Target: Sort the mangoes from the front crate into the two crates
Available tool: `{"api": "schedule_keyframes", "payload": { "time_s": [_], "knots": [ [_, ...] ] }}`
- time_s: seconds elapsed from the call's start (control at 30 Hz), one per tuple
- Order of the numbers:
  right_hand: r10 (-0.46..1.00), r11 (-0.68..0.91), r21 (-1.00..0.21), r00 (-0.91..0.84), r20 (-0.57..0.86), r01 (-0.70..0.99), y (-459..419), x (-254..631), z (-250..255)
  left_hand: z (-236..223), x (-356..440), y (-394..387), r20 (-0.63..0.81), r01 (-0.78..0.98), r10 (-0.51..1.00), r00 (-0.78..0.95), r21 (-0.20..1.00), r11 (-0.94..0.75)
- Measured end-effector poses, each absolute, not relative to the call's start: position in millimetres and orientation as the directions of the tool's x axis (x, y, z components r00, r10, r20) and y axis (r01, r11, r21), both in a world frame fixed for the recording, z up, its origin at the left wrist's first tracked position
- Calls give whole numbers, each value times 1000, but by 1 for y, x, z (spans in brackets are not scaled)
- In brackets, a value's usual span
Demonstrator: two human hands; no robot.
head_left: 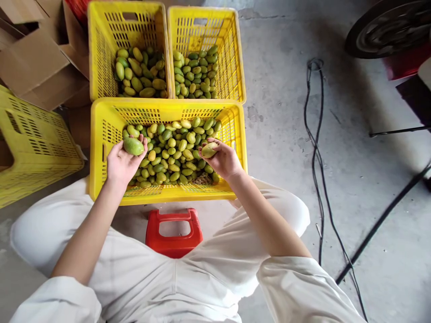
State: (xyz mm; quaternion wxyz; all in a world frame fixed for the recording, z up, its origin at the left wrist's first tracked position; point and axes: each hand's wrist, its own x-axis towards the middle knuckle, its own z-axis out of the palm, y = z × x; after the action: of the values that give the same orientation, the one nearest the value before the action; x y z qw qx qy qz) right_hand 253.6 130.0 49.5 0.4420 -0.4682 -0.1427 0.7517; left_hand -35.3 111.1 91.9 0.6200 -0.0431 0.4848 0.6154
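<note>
A large yellow plastic crate (pixel 168 196) stands between my knees, holding many oval fruits (pixel 175 168) from green to yellow. Over its left part, my left hand (pixel 120 165) is palm up with the fingers curled around a plump green fruit (pixel 134 146). My right hand (pixel 227 159), above the crate's right side, grips a paler yellow-green fruit (pixel 209 150) between thumb and fingers. Both held fruits are clear of the pile. Some brownish, dry-looking matter (pixel 203 179) lies among the fruits near the crate's front right.
Two more yellow crates, the left one (pixel 95 67) and the right one (pixel 237 58), hold similar fruits behind. Another yellow crate (pixel 33 157) and cardboard boxes (pixel 37 63) are at left. A red stool (pixel 173 244) is below me. Black cables (pixel 316 148) and a wheel (pixel 387 31) are at right.
</note>
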Motion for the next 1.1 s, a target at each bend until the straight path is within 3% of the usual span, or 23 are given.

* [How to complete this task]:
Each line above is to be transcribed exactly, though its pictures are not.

* [Answer area]:
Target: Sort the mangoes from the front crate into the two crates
Available tool: `{"api": "schedule_keyframes", "payload": { "time_s": [_], "knots": [ [_, ...] ] }}`
- time_s: seconds elapsed from the call's start (control at 30 Hz), one per tuple
- Order of the numbers:
  right_hand: r10 (-0.46..1.00), r11 (-0.68..0.91), r21 (-1.00..0.21), r00 (-0.91..0.84), r20 (-0.57..0.86), r01 (-0.70..0.99), y (-459..419), x (-254..631), z (-250..255)
  left_hand: z (-236..223), x (-356..440), y (-394..387), r20 (-0.63..0.81), r01 (-0.78..0.98), r10 (-0.51..1.00), r00 (-0.78..0.95), r21 (-0.20..1.00), r11 (-0.94..0.75)
- Measured end-effector poses, each absolute, not relative to the call's start: position in millimetres and orientation as the directions of the tool's x axis (x, y, z components r00, r10, r20) and y axis (r01, r11, r21), both in a world frame fixed for the recording, z up, its origin at the left wrist's first tracked position
- Calls give whole numbers, each value times 1000, but by 1 for y, x, z (spans in brackets are not scaled)
- In brackets, a value's usual span
Demonstrator: two human hands; no robot.
head_left: 
State: (xyz mm; quaternion wxyz; all in a world frame fixed for the recording, z up, its origin at the left wrist's first tracked position; point and axes: each hand's wrist, its own x-axis towards the middle knuckle, its own z-axis out of the palm, y = z × x; after the action: of the values that give the same orientation, the one nearest the value before the action; x y z qw qx qy qz) right_hand 253.6 130.0 49.5 0.4420 -0.4682 -0.1427 0.7517; left_hand -35.3 111.1 91.9 0.6200 -0.0431 0.4848 0.6154
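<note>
A large yellow plastic crate (pixel 168 196) stands between my knees, holding many oval fruits (pixel 175 168) from green to yellow. Over its left part, my left hand (pixel 120 165) is palm up with the fingers curled around a plump green fruit (pixel 134 146). My right hand (pixel 227 159), above the crate's right side, grips a paler yellow-green fruit (pixel 209 150) between thumb and fingers. Both held fruits are clear of the pile. Some brownish, dry-looking matter (pixel 203 179) lies among the fruits near the crate's front right.
Two more yellow crates, the left one (pixel 95 67) and the right one (pixel 237 58), hold similar fruits behind. Another yellow crate (pixel 33 157) and cardboard boxes (pixel 37 63) are at left. A red stool (pixel 173 244) is below me. Black cables (pixel 316 148) and a wheel (pixel 387 31) are at right.
</note>
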Motion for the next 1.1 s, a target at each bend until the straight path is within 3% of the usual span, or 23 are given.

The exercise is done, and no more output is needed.